Data excerpts:
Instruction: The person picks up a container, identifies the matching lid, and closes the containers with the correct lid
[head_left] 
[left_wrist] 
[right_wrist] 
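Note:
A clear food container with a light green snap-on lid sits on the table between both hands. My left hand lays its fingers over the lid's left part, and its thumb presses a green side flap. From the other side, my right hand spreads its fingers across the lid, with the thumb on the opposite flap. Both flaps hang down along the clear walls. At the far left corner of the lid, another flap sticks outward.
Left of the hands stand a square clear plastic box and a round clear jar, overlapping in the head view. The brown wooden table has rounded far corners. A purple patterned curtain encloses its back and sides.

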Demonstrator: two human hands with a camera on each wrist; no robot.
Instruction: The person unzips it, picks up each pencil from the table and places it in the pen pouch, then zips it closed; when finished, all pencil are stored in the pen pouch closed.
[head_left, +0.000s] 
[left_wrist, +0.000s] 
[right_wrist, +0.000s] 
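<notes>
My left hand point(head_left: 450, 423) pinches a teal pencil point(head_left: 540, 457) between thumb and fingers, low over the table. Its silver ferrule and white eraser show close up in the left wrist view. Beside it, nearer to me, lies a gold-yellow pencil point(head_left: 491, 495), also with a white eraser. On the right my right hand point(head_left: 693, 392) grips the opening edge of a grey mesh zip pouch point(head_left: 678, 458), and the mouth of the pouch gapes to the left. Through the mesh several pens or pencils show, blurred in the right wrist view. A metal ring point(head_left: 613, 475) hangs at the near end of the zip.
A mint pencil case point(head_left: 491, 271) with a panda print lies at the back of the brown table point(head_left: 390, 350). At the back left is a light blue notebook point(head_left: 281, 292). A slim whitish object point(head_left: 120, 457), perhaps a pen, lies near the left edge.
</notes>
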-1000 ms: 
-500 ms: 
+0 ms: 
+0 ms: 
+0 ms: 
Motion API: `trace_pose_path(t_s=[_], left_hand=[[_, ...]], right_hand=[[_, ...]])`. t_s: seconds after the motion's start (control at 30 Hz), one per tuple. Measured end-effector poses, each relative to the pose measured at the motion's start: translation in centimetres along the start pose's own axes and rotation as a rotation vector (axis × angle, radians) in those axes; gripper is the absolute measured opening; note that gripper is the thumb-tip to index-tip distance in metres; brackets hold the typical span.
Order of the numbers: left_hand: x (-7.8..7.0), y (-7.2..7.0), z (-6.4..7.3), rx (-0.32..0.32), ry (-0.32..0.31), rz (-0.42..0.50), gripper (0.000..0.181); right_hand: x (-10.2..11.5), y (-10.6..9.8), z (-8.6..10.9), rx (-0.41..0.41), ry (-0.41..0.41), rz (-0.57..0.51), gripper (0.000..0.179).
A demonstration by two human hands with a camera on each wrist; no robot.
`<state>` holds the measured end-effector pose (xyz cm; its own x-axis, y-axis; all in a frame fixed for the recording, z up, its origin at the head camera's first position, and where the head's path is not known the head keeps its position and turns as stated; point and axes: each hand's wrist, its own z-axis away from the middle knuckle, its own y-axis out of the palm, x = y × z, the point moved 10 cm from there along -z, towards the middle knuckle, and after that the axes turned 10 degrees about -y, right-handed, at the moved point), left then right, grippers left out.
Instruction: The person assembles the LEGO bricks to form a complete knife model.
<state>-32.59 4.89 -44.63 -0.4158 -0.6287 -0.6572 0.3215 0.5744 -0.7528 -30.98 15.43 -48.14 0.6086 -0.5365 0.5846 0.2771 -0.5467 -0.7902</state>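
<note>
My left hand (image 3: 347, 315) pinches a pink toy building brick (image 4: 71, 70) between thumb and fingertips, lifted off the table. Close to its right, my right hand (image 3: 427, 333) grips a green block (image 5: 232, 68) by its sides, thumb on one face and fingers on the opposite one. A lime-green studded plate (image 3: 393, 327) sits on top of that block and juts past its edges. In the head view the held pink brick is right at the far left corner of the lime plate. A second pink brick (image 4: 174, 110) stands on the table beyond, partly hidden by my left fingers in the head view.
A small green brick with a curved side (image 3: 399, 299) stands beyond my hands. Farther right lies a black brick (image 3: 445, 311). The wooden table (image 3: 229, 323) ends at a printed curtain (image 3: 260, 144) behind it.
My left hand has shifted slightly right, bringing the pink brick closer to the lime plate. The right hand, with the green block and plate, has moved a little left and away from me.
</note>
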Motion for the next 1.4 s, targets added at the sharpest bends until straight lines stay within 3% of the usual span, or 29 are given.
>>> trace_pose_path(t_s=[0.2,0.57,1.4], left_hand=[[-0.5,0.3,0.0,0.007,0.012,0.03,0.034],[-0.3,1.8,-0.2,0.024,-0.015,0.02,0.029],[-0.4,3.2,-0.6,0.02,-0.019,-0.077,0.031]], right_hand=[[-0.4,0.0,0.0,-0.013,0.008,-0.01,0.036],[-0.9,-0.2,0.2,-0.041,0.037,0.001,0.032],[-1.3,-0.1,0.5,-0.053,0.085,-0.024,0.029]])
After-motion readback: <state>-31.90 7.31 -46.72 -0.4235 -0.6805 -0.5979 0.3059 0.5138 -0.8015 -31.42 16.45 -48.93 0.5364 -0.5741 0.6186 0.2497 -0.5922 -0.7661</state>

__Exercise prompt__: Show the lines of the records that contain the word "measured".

__Solved exercise__:
Motion API: `trace_pose_path(t_s=[_], left_hand=[[_, ...]], right_hand=[[_, ...]])`. t_s: seconds after the motion's start (control at 30 Hz), one per tuple. Measured end-effector poses, each relative to the pose measured at the motion's start: translation in centimetres along the start pose's own axes and rotation as a rotation vector (axis × angle, radians) in those axes; gripper is the absolute measured opening; note that gripper is the thumb-tip to index-tip distance in metres; brackets hold the typical span.
`<state>` holds the measured end-effector pose (xyz cm; its own x-axis, y-axis; all in a frame fixed for the recording, z up, its origin at the head camera's first position, and where the head's path is not known the head keeps its position and turns as stated; point and axes: each hand's wrist, its own z-axis away from the middle knuckle, its own y-axis out of the palm, x = y × z, the point moved 10 cm from there along -z, towards the middle knuckle, and after that the axes turned 10 degrees about -y, right-handed, at the moved point), left then right, grippers left out.

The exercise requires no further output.